Paisagem triste, com pouca vegetação e montes pedregosos.
7:55
Está tudo coberto de nevoeiro. Não se vê quase nada.
8:10
Atravessámos o rio Longa. Floresta de eucaliptos. Há muitos quilómetros que os não via. Estrada está pronta a ser alcatroada.
8:15
Lussulo - Recebemos correio
8:25
Andámos mais ou menos um km de estrada asfaltada.
8:30
Continua tudo coberto de nevoeiro e a paisagem não é nada encantadora.
8:35
Pequeno troço de estrada asfaltada.
8:40
O nevoeiro está cada vez mais cerrado.
8:42
Saímos da estrada principal.
8:44
Subida íngreme. O autocarro vai a 10 km/hora.
8:50
Entramos na estrada principal. Num desvio estava voltado um camião carregado com sacos de cimento. (APC - 06 - 58)
8:52
Saímos da estrada principal. Subidas e descidas muito íngremes. Região montanhosa, quase sem vegetação.
8:55
Retomámos à estrada principal. O nevoeiro quase que passou. Palmeiras. Estrada pronta a ser asfaltada.
9:05
Estrada asfaltada. Atravessamos um rio.
9:15 - 9:50
Atravessamos o rio Mucongo. Tomamos o pequeno almoço no Munenga. Acabou o pão de ló que a sra. D. Maria Delfina nos oferecera. Bebi uma laranjada e comi pão com manteiga.

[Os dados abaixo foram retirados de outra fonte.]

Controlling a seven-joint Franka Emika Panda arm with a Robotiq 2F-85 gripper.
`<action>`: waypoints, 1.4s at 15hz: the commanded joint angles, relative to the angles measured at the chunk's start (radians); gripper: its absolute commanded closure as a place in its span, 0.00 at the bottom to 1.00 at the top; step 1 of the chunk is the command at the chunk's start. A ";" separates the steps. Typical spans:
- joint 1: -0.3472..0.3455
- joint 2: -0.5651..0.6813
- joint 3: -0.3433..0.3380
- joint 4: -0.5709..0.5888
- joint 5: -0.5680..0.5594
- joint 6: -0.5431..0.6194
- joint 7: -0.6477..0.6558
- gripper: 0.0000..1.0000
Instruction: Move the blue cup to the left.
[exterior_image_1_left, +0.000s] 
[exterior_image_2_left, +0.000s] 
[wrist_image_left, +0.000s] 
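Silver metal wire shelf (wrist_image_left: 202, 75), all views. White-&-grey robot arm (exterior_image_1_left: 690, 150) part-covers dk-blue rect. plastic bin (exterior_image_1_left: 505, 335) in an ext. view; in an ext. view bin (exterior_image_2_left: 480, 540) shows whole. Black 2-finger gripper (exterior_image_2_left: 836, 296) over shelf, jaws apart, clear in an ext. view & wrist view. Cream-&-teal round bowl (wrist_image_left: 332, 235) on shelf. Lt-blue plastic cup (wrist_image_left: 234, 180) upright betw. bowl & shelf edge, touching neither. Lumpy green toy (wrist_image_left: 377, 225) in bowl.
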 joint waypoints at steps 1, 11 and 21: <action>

Plantações de palmeiras, bananeiras e sisal. Altitude 434 m. Clima tropical muito quente e húmido.
10:00
Palmeiras. Finalmente vi capim verdejante. Já estava farto de capim seco. Começam a aparecer imbondeiros Vegetação cerrada, mas ressequida. Montes cobertos de verdura.
10:15
Montanhas com o cume coberto de nevoeiro. Tal como há horas, tenho a ilusão que as montanhas são presa dum incêndio.
10:20
Atravessamos um rio. No rádio transmitiram uma música dos “Conchas”. É pelo menos a sexta gravação deles que ouço hoje, sendo três de enfiada.
10:35
Seguimos por um desvio devido a obras na estrada principal.
10:50
Voltamos à estrada principal. Aparecem imbondeiros com mais frequência. Atravessámos um rio.
10:55
Rio Cuanza - O seu caudal esta muito reduzido e o leito em grande parte está seco. Ao pé da ponte há diversos rápidos. O Cuanza nasce no planalto do Bié, desaguando ao sul de Luanda. Tem um percurso de 1000 km, 258 dos quais navegáveis, incluindo o seu afluente Lucala.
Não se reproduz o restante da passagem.